ASSIGNED TASK:
Once you find the line containing "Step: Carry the", please retype it and every line after it to the end of the entries, exactly and with nothing added.

----

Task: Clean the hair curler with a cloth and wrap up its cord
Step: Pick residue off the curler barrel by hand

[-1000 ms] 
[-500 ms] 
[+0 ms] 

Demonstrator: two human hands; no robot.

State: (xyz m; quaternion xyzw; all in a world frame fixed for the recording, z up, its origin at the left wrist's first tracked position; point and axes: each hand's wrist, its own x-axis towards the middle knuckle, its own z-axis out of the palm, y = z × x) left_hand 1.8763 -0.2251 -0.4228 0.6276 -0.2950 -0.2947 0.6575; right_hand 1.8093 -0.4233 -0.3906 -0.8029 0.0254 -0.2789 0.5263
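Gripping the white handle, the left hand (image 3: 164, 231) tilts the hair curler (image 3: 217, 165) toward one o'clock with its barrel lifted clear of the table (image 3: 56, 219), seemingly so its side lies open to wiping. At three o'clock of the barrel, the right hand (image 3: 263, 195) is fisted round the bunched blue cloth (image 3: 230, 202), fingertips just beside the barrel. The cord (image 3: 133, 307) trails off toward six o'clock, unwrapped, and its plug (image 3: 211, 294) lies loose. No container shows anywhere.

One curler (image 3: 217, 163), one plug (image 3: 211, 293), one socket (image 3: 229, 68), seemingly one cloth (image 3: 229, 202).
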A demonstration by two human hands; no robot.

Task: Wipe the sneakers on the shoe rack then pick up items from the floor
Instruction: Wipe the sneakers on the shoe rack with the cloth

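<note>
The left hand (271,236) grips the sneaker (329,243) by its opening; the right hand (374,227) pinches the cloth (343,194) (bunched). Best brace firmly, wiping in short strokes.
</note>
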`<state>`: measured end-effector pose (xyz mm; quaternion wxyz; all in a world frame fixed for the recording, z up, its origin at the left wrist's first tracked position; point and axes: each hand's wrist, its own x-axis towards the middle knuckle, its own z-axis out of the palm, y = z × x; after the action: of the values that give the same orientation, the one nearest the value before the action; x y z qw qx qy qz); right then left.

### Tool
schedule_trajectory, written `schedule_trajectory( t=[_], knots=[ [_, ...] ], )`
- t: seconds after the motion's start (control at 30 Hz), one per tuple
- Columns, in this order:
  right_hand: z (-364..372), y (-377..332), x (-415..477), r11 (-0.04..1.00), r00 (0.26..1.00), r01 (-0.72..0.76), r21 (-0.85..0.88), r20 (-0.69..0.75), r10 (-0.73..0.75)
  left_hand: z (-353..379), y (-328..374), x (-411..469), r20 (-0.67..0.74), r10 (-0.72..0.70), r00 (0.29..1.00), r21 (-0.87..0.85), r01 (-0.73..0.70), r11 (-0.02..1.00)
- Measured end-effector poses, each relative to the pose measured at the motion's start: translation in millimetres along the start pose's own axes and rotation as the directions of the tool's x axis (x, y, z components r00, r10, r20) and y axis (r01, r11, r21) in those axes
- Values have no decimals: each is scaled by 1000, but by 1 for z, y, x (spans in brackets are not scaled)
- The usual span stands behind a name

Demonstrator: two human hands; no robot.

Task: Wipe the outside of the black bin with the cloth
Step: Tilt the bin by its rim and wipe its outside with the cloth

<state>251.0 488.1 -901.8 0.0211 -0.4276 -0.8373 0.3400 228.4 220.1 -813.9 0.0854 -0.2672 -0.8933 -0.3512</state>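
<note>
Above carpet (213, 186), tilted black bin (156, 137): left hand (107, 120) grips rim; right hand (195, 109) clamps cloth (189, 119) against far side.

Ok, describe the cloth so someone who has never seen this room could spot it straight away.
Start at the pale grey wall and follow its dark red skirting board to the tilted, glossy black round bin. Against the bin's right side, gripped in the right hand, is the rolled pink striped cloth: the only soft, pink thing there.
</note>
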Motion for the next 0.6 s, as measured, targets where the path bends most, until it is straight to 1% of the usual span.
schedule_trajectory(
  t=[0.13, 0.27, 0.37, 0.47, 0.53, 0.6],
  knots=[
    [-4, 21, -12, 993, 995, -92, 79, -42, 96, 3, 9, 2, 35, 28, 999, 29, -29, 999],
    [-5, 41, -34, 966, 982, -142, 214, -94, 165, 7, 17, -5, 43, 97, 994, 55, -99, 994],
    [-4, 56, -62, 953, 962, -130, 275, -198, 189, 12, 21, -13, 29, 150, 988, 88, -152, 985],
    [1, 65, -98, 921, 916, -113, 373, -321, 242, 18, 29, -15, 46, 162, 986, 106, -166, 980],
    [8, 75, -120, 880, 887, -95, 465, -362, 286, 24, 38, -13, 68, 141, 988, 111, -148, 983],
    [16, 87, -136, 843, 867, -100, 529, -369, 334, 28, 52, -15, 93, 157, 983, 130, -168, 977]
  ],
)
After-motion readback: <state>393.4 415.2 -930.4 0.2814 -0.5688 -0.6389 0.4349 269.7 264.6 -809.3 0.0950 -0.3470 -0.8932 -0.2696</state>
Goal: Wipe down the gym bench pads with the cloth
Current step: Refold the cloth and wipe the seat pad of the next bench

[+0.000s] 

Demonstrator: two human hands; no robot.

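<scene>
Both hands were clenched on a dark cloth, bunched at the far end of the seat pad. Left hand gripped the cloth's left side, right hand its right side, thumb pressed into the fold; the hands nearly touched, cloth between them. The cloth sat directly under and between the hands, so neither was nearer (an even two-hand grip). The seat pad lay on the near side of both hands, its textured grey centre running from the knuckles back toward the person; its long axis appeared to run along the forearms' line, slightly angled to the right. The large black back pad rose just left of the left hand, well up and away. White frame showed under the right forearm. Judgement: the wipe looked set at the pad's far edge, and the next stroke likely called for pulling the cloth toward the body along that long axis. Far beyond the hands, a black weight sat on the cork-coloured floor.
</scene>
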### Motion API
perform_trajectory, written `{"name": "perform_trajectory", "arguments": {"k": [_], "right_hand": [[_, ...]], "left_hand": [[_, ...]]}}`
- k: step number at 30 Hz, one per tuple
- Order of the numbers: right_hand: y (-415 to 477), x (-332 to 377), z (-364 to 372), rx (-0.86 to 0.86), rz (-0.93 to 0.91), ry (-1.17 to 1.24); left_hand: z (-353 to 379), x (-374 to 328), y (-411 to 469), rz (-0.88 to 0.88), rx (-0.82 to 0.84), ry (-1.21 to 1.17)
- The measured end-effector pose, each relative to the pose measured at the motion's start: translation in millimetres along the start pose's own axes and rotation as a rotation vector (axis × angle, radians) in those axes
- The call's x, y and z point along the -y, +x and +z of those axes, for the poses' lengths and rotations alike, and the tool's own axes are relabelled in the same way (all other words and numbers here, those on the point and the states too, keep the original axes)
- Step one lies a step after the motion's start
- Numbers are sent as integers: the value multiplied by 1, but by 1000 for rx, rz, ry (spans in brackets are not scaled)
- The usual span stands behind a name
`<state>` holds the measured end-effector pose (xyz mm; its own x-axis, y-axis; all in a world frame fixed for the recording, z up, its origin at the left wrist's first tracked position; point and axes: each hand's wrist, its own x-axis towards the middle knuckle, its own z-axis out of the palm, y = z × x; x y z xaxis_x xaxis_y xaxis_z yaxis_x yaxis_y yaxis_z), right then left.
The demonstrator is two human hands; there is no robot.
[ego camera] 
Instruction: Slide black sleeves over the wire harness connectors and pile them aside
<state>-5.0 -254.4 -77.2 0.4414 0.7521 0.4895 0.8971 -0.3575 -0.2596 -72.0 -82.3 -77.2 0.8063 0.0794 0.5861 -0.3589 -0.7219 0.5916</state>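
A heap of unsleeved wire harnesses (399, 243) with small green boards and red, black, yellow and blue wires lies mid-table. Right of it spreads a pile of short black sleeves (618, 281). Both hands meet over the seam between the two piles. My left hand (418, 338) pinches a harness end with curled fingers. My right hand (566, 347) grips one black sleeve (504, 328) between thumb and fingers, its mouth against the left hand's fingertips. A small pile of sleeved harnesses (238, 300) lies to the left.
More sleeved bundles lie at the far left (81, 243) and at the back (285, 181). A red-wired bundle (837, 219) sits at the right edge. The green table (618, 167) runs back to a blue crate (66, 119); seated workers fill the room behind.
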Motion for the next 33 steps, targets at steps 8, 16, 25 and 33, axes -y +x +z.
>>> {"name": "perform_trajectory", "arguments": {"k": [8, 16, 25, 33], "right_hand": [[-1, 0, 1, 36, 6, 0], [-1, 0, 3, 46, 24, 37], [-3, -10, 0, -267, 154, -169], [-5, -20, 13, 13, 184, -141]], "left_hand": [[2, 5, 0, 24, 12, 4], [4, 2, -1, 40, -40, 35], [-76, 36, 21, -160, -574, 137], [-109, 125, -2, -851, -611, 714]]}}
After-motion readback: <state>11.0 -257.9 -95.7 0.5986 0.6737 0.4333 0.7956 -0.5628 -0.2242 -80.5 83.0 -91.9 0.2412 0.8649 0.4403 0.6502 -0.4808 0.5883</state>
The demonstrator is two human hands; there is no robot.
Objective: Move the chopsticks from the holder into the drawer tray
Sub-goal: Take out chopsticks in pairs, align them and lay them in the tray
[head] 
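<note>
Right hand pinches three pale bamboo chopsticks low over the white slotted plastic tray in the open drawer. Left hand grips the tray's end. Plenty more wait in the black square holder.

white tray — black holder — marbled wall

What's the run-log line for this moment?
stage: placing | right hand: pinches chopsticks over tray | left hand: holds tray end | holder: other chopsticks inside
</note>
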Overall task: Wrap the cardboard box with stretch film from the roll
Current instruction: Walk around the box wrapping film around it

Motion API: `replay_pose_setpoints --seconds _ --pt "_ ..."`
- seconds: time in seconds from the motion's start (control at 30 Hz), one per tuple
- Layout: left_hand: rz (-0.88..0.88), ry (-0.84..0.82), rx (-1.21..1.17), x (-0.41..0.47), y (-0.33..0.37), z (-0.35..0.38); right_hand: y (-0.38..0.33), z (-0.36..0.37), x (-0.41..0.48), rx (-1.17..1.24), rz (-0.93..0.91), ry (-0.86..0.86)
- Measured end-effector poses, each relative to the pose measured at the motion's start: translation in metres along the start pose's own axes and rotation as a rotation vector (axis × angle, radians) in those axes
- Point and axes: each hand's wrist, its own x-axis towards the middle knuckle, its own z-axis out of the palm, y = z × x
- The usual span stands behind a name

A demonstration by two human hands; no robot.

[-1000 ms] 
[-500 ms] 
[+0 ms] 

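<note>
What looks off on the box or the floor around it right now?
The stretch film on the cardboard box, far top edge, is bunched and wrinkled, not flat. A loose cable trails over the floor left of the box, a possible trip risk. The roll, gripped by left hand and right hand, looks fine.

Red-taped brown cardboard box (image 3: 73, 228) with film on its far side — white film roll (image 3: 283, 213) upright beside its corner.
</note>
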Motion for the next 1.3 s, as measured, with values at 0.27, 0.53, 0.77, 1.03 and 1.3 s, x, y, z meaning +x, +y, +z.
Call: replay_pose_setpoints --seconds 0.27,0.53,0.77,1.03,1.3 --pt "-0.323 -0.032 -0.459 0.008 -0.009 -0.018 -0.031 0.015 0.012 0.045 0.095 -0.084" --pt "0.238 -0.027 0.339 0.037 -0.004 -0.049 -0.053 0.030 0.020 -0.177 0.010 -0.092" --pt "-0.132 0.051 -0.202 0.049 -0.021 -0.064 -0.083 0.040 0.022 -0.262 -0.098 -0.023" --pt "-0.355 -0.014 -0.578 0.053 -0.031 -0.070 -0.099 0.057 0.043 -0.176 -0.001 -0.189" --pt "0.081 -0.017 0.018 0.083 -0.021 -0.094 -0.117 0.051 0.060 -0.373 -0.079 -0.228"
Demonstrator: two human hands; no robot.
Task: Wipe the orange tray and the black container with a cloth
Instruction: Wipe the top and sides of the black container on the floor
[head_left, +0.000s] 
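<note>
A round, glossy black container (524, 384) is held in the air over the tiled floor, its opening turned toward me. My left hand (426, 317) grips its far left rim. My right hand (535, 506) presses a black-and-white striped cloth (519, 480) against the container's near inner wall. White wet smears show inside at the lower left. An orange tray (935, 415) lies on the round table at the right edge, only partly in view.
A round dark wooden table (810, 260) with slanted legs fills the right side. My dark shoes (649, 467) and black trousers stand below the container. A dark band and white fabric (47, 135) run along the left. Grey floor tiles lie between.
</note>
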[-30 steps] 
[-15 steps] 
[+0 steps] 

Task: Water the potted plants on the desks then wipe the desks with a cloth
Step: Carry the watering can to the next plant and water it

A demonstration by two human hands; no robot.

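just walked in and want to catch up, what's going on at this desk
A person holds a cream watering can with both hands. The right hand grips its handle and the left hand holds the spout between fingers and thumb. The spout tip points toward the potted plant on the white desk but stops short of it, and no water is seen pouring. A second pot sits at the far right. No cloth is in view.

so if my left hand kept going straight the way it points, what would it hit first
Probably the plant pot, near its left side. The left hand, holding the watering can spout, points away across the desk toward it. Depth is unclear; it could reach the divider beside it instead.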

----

WRITTEN ANSWER:
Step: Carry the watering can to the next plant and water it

A demonstration by two human hands; no robot.

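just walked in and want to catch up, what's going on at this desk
A person holds a cream watering can with both hands. The right hand grips its handle and the left hand holds the spout between fingers and thumb. The spout tip points toward the potted plant on the white desk but stops short of it, and no water is seen pouring. A second pot sits at the far right. No cloth is in view.

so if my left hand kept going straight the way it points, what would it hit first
Probably the plant pot, near its left side. The left hand, holding the watering can spout, points away across the desk toward it. Depth is unclear; it could reach the divider beside it instead.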

This answer has no further content.